■ Exercise objective
Omit the images and retype the records verbatim.

Extracted records:
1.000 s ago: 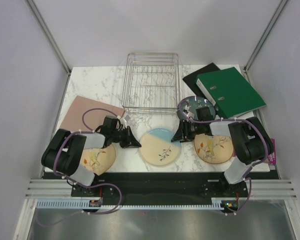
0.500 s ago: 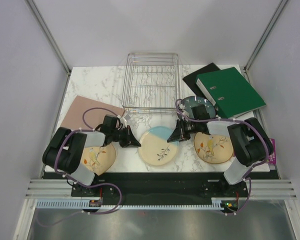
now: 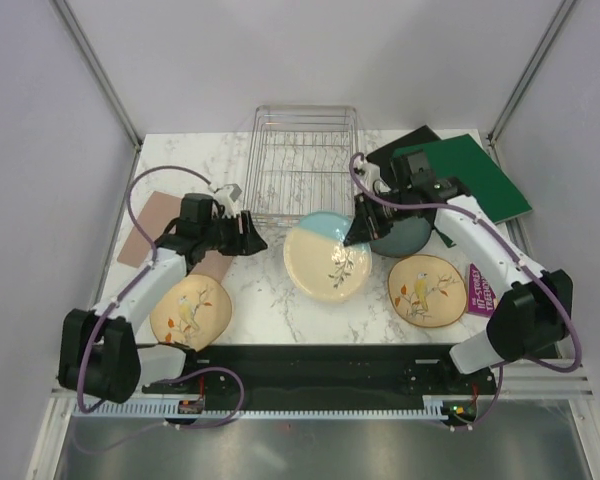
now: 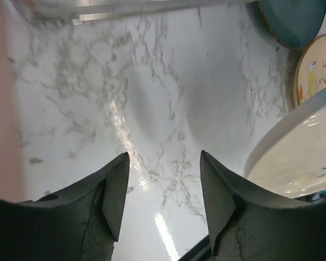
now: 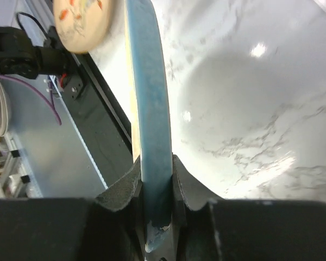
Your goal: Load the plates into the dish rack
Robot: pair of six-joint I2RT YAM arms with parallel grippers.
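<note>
Dish rack (image 3: 305,165): cream-blue plate (image 3: 327,257) held just outside its front, rim clenched in right jaws; left jaws released.

Top view high, looking down; wrist views close over table (image 4: 152,109) (both catch lifted plate (image 4: 299,157)).

The held plate (image 3: 327,257) is clamped by its rim in the right tool (image 3: 358,232), reaching left from it above the surface (image 3: 263,297), between the two tools. The rack (image 3: 302,165) stands farther out, just past the left tool (image 3: 252,232). A second plate (image 3: 400,240) lies just right of the right tool, under its arm. A third plate (image 3: 426,289) lies nearer the bases, with a packet (image 3: 479,290) at its right. The binder (image 3: 470,175) lies farther out on that tool's right. A mat (image 3: 155,225) lies under the left tool's arm, and the fourth plate (image 3: 189,312) lies nearer the bases.
</note>
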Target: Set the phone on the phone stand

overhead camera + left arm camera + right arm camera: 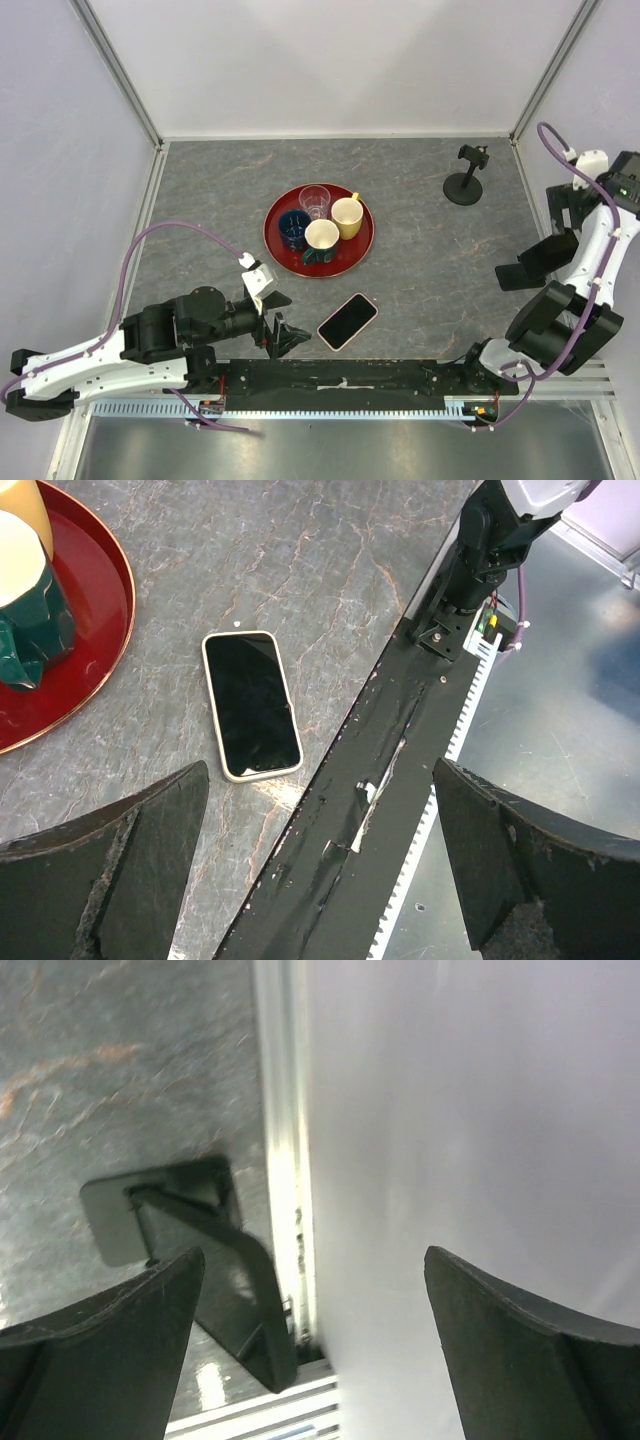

■ Answer space
1.000 s ago: 
0.500 s ago: 
now: 
now: 
now: 
Your goal: Load the plates into the dish rack
Robot: pair of six-joint I2RT YAM arms with parallel grippers.
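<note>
Dish rack (image 3: 305,165): cream-blue plate (image 3: 327,257) held just outside its front, rim clenched in right jaws; left jaws released.

Top view high, looking down; wrist views close over table (image 4: 152,109) (both catch lifted plate (image 4: 299,157)).

The held plate (image 3: 327,257) is clamped by its rim in the right tool (image 3: 358,232), reaching left from it above the surface (image 3: 263,297), between the two tools. The rack (image 3: 302,165) stands farther out, just past the left tool (image 3: 252,232). A second plate (image 3: 400,240) lies just right of the right tool, under its arm. A third plate (image 3: 426,289) lies nearer the bases, with a packet (image 3: 479,290) at its right. The binder (image 3: 470,175) lies farther out on that tool's right. A mat (image 3: 155,225) lies under the left tool's arm, and the fourth plate (image 3: 189,312) lies nearer the bases.
</note>
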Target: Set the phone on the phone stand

overhead camera + left arm camera + right arm camera: 

No additional answer is needed.